THE SEIS COMPACT APPLICATION

The SEIS1 seismic processing performance evaluation suite was submitted by Charles C. Mosher of ARCO Exploration and Technology. It may be obtained in the future compact applications directory from the netlib repository. Further details, provided by Charles Mosher, are given below.
-------------------------------------------------------------------------------
Name of Program         : ARCO Parallel Seismic Processing Benchmarks
-------------------------------------------------------------------------------
Submitter's Name        : Charles C. Mosher
Submitter's Organization: ARCO Exploration and Production Technology
Submitter's Organization: ARCO Exploration and Production Technology
Submitter's Address     : 2300 West Plano Parkway
                          Plano, TX 75075-8499
Submitter's Telephone # : (214)754-6468
Submitter's Fax #       : (214)754-3016
-------------------------------------------------------------------------------
Major Application Field : Seismic Data Processing
Application Subfield(s) : Parallel I/O, signal processing, solution of PDE's
-------------------------------------------------------------------------------
Application "pedigree" (origin, history, authors, major mods) :

The application began as a prototype system for seismic data processing
on parallel computing architectures.  The prototype was used to design
and implement production seismic processing on ARCO's Intel iPSC/860, where
it is used today.

Like other companies, ARCO continues to upgrade our HPC facilities.  We found
that we were spending a large amount of time on benchmarking, as were other
companies in the oil industry.  We decided to place our system in the public
domain as a benchmark suite, in the hopes that the benchmarking effort could
be spread across many participants. In addition, we hope to use the system
as a mechanism for code development and sharing between academia, national
labs, and industry.

Many members of the PERFECT benchmark group provided valuable input that 
significantly improved the structure and content of the suite.  Special thanks 
to David Schneider for his work on organizing and managing the Perfect effort.

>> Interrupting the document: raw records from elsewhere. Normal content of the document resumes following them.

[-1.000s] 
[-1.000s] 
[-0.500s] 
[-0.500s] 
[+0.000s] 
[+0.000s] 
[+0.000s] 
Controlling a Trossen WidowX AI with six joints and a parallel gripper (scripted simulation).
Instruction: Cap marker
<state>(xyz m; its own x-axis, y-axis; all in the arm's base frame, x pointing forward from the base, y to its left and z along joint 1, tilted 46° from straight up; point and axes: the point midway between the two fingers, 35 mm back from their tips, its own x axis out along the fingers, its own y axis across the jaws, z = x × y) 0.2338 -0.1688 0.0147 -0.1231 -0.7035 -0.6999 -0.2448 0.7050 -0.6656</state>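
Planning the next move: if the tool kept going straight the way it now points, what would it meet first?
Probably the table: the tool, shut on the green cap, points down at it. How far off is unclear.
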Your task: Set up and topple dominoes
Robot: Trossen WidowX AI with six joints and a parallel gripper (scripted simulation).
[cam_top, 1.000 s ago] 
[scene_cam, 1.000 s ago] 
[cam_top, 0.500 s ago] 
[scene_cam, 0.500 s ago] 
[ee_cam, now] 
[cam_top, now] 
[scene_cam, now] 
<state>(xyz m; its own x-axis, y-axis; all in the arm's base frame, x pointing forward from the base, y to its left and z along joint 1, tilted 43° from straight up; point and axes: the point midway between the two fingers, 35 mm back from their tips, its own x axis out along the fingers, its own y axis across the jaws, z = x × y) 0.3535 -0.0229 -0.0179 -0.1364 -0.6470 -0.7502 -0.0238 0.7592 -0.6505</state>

A consulting organization (Resource 2000) has also picked up the code and
is providing newsletter subscriptions to participants in the oil industry
describing both benchmark numbers and commentary on usability of the sytems
tested.  Thanks to Randy Premont, Gary Montry, and Clive Bailley of Resource
2000 for their continuing work to make the ARCO suite a viable benchmark.

-------------------------------------------------------------------------------
May this code be freely distributed (if not specify restrictions) :

The code may be freely distributed.  We request that ARCO and the authors be
acknowledged in publications.

In order to ensure relevance of the codes in the suite, the authors plan
to retain control of the source and algorithms contained therein, and request
that suggestions for changes and updates be directed to the authors only.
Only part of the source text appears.